Before I went on vacation I promised to write a letter to a key city official reflecting the views of our neighborhood commission on a crucial matter. Two weeks later the letter was unwritten and try as I might I could not recall our position.

So I'm going to take a break  I have already resigned from several committees. I retire from the neighborhood commission at the end of this year and as assistant den leader of Den One, Pack 595 as soon as I can. I shall refuse all offers to become the indentured servant of any political candidates by serving on their campaign committees or promising "to help-out in precinct 27". I will decline all nominations and refuse all elections.

Please do not consider me irresponsible or Indifferent. I just would like to lay the ghost of Joe Hill to rest for a while to explore what I trust is a vast field between hyperactivity and civic catatonia. I will stuff your envelopes if I have time and I will work the polls on election day for any friend or otherwise worthy candidate.! will even come to some of your meetings. But do not presume from these acts that I am back on your phone list.

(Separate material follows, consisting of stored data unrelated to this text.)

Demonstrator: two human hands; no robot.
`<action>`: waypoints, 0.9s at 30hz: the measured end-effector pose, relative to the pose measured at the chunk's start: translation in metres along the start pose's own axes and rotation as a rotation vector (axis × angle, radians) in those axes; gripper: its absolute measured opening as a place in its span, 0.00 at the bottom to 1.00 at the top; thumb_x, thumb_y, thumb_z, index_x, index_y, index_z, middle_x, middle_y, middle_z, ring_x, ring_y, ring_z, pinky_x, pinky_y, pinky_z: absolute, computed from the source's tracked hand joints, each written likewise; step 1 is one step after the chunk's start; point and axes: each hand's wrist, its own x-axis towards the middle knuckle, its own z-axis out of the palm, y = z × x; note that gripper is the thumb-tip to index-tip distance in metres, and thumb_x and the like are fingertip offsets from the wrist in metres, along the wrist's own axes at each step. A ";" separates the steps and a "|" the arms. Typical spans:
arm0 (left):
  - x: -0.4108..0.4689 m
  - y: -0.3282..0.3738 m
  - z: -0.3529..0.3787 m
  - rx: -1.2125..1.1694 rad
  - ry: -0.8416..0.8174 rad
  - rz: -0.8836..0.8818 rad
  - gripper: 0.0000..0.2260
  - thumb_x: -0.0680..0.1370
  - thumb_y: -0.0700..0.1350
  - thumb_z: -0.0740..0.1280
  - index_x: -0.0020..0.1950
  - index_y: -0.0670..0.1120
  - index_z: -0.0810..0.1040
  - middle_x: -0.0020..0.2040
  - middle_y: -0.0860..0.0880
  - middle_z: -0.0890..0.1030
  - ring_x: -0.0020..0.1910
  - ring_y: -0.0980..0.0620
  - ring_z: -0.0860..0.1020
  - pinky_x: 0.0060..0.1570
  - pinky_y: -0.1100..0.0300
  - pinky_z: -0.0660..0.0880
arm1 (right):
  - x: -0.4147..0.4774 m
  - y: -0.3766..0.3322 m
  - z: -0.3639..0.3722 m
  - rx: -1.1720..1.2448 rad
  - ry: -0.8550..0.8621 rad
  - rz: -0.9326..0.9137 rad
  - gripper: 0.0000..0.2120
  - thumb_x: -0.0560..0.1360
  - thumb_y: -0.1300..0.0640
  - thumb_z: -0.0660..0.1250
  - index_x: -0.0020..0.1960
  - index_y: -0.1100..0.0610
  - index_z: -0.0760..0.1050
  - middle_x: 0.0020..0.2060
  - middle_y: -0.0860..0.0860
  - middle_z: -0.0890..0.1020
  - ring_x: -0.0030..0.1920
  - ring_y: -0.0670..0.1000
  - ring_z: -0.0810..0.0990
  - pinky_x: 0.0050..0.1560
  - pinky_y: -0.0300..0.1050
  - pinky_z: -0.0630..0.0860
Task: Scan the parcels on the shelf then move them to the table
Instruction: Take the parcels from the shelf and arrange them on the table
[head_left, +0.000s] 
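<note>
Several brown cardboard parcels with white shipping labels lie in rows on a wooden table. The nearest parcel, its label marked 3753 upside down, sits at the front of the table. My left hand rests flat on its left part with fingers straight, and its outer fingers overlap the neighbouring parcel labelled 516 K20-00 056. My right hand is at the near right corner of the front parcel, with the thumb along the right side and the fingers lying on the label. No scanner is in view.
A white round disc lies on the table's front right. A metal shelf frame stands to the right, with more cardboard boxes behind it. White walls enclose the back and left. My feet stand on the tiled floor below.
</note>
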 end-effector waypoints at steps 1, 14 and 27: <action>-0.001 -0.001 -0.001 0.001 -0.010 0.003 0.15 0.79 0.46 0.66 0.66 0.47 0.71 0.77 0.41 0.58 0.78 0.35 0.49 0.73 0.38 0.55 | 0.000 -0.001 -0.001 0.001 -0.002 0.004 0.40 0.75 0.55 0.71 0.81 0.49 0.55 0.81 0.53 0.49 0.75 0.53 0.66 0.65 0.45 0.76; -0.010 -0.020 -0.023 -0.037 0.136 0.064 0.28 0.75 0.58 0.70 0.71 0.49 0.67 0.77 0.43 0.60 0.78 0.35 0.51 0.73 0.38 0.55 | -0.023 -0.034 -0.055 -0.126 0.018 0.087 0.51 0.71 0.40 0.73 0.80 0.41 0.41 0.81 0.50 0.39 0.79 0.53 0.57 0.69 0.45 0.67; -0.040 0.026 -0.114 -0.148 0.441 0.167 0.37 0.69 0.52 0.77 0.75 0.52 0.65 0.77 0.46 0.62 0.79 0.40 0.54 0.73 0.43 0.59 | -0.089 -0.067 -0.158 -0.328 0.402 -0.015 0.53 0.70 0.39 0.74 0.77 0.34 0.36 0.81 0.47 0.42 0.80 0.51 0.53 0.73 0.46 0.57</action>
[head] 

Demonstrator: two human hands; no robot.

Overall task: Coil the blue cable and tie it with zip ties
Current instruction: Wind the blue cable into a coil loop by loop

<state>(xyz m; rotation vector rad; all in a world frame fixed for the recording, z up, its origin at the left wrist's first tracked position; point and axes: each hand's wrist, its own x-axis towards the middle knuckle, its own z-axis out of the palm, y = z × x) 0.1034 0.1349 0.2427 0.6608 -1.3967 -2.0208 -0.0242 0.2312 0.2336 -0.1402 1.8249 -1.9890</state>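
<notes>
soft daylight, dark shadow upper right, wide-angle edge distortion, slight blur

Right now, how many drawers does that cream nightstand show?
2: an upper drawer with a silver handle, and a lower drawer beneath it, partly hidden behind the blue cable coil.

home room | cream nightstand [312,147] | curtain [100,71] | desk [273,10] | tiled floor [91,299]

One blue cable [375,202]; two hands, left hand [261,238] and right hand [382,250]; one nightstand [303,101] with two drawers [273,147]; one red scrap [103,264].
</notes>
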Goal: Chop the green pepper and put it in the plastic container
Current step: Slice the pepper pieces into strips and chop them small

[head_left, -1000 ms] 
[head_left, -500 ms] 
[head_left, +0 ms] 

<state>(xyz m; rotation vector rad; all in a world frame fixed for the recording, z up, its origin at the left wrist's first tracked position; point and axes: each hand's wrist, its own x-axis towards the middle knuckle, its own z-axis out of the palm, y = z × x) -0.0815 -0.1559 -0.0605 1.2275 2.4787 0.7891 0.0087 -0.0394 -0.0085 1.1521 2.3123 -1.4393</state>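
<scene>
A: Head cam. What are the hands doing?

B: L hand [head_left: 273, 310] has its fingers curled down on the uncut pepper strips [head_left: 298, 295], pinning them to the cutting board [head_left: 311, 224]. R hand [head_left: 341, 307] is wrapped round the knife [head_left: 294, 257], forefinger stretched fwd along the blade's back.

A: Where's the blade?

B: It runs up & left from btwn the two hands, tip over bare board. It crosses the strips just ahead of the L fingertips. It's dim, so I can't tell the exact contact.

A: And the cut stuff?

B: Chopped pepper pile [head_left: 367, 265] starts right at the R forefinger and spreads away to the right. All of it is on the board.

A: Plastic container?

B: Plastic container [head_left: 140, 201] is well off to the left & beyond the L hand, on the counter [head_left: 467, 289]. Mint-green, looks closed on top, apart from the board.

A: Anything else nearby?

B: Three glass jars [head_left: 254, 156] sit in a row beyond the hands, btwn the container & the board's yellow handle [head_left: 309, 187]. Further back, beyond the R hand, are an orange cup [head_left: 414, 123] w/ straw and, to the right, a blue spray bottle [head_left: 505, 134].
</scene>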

Besides, there are others. In my neighborhood alone I estimate there are 1500 able citizens who have not yet served on any committee and more who have never served on yours. A list of registered voters is attached so you won't feel I am deserting you completely. I may come back out of anger or boredom or because somebody grabs me at a weak moment and .says, 'It really won't take much time." But don't count on it. For the interim, just consider me tabled until time uncertain. Hearing no further business, I rule myself out of order and move to adjourn.